About this task: Pick out the lines below that include the string "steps".
============
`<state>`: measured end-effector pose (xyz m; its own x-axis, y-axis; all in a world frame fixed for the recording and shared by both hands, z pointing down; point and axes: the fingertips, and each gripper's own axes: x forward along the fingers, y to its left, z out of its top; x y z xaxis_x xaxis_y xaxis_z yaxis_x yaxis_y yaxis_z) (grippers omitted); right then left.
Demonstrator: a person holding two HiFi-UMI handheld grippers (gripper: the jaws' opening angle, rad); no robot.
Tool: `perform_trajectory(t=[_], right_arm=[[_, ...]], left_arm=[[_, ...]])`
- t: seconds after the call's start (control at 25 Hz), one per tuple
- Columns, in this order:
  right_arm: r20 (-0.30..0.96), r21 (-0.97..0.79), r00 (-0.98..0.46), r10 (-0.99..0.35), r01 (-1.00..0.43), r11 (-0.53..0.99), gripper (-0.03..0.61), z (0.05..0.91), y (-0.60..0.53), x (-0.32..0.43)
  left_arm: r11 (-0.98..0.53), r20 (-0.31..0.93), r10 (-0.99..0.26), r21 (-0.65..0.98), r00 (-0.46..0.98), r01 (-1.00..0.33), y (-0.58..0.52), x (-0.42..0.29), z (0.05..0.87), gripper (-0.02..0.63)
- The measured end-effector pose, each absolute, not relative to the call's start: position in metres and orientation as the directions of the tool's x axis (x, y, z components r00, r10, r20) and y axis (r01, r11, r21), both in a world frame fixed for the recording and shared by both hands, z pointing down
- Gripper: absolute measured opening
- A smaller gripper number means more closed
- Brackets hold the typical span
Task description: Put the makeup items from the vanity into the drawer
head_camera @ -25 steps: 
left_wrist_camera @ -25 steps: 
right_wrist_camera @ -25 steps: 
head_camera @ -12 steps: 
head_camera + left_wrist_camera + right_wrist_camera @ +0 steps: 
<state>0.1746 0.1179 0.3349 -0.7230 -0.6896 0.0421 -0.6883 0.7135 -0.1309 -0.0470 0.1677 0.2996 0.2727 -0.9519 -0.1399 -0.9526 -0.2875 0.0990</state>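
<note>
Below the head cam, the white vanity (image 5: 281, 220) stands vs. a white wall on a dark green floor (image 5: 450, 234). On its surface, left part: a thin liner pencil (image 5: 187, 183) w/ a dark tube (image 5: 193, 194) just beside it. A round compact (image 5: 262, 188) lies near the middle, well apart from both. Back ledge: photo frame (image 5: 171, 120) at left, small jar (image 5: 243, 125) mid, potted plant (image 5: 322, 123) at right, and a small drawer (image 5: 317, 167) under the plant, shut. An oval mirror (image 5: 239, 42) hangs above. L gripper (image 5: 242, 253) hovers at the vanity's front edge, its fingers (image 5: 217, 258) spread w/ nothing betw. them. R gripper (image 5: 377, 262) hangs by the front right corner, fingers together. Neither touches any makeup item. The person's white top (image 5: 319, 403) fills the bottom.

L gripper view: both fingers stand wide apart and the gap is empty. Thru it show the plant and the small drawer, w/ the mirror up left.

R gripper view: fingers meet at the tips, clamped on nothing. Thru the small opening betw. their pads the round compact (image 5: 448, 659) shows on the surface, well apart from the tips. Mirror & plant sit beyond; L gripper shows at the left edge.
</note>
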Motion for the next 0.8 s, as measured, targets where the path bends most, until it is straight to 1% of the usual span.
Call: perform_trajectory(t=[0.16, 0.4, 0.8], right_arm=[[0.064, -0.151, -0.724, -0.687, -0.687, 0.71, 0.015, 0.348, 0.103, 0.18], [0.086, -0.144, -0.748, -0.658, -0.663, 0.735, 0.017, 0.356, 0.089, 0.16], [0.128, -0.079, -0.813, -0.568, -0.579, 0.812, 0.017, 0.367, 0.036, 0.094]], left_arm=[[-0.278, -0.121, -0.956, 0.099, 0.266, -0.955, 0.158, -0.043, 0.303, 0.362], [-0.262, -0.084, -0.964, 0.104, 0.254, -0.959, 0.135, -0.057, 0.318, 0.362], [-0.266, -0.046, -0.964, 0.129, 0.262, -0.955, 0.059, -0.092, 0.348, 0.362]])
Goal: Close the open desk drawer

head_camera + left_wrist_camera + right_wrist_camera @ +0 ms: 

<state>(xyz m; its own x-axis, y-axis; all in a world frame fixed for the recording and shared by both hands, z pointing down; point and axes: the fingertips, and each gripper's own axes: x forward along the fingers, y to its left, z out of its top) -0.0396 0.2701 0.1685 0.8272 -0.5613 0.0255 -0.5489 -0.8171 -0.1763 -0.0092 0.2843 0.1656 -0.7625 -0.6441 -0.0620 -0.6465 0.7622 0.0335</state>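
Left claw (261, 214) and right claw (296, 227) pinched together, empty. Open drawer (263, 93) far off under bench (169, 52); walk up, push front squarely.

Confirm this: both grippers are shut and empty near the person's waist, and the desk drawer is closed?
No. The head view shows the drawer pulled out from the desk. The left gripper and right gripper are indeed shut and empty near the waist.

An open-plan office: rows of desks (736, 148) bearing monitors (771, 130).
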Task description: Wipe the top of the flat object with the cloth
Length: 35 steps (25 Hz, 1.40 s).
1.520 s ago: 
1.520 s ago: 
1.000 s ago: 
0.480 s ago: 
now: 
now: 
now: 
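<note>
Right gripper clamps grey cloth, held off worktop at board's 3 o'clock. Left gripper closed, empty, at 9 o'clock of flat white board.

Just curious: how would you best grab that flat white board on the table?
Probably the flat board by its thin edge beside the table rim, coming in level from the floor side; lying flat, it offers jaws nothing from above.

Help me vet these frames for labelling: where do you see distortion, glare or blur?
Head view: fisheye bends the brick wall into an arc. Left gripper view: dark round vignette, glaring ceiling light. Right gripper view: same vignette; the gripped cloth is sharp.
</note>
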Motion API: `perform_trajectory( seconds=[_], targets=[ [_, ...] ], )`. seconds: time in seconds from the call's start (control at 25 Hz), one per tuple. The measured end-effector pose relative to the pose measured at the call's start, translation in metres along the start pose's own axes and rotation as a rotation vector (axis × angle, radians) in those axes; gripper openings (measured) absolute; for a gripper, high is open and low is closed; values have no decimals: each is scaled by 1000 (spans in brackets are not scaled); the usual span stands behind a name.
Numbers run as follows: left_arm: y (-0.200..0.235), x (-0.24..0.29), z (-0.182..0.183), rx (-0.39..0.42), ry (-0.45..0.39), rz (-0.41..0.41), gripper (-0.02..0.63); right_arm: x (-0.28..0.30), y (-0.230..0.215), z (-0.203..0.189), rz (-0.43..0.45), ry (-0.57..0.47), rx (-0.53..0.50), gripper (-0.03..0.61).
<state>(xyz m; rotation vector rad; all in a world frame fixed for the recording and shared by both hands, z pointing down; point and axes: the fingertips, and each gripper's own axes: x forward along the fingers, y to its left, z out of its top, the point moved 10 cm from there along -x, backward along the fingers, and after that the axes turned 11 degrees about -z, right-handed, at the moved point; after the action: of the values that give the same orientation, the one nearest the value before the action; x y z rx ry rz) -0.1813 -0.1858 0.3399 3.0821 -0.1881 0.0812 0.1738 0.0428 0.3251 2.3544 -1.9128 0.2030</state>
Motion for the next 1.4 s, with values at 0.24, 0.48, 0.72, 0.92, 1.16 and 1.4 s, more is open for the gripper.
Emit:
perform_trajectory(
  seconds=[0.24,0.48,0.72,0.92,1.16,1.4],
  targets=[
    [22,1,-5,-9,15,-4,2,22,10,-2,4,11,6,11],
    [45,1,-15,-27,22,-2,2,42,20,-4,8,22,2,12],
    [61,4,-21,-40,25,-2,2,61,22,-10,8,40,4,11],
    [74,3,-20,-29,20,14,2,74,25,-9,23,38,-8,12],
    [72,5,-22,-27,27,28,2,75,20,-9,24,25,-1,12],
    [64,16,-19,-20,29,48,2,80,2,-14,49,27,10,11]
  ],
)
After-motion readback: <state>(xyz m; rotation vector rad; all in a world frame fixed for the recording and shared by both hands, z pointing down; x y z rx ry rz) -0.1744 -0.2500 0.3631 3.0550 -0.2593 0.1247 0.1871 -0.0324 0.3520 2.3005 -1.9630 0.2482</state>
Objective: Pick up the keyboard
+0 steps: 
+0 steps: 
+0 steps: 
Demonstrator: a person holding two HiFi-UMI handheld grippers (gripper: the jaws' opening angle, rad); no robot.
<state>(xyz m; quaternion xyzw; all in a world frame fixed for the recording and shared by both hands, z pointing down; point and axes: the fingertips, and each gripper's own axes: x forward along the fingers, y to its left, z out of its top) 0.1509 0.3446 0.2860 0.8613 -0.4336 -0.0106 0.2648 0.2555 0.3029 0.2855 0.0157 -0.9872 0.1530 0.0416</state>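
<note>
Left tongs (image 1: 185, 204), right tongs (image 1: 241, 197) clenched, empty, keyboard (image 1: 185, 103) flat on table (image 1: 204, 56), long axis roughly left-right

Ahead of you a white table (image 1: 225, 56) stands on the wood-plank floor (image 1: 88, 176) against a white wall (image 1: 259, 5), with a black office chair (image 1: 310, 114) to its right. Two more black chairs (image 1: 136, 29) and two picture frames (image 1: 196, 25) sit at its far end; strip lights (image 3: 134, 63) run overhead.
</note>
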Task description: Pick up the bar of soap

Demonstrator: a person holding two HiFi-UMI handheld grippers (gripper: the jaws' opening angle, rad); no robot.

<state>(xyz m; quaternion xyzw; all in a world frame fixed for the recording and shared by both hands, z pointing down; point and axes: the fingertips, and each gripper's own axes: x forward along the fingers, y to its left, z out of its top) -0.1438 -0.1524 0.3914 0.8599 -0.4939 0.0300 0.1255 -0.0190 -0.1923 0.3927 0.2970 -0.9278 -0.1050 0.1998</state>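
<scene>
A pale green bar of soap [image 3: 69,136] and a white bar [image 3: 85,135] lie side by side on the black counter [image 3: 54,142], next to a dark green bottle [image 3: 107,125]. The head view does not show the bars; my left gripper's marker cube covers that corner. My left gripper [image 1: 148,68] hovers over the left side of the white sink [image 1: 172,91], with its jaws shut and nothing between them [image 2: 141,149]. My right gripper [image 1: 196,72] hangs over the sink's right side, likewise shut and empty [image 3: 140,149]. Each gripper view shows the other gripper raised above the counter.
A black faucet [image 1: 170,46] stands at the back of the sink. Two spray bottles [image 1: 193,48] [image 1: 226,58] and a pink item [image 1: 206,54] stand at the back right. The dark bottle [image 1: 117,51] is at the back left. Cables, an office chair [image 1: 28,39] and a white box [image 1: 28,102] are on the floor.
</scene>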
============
Task solution:
head_camera @ -25 steps: 
left_wrist_camera @ -25 steps: 
right_wrist_camera @ -25 steps: 
head_camera @ -12 steps: 
head_camera + left_wrist_camera + right_wrist_camera @ +0 steps: 
Length: 35 steps (25 Hz, 1.40 s).
+0 steps: 
+0 steps: 
+0 steps: 

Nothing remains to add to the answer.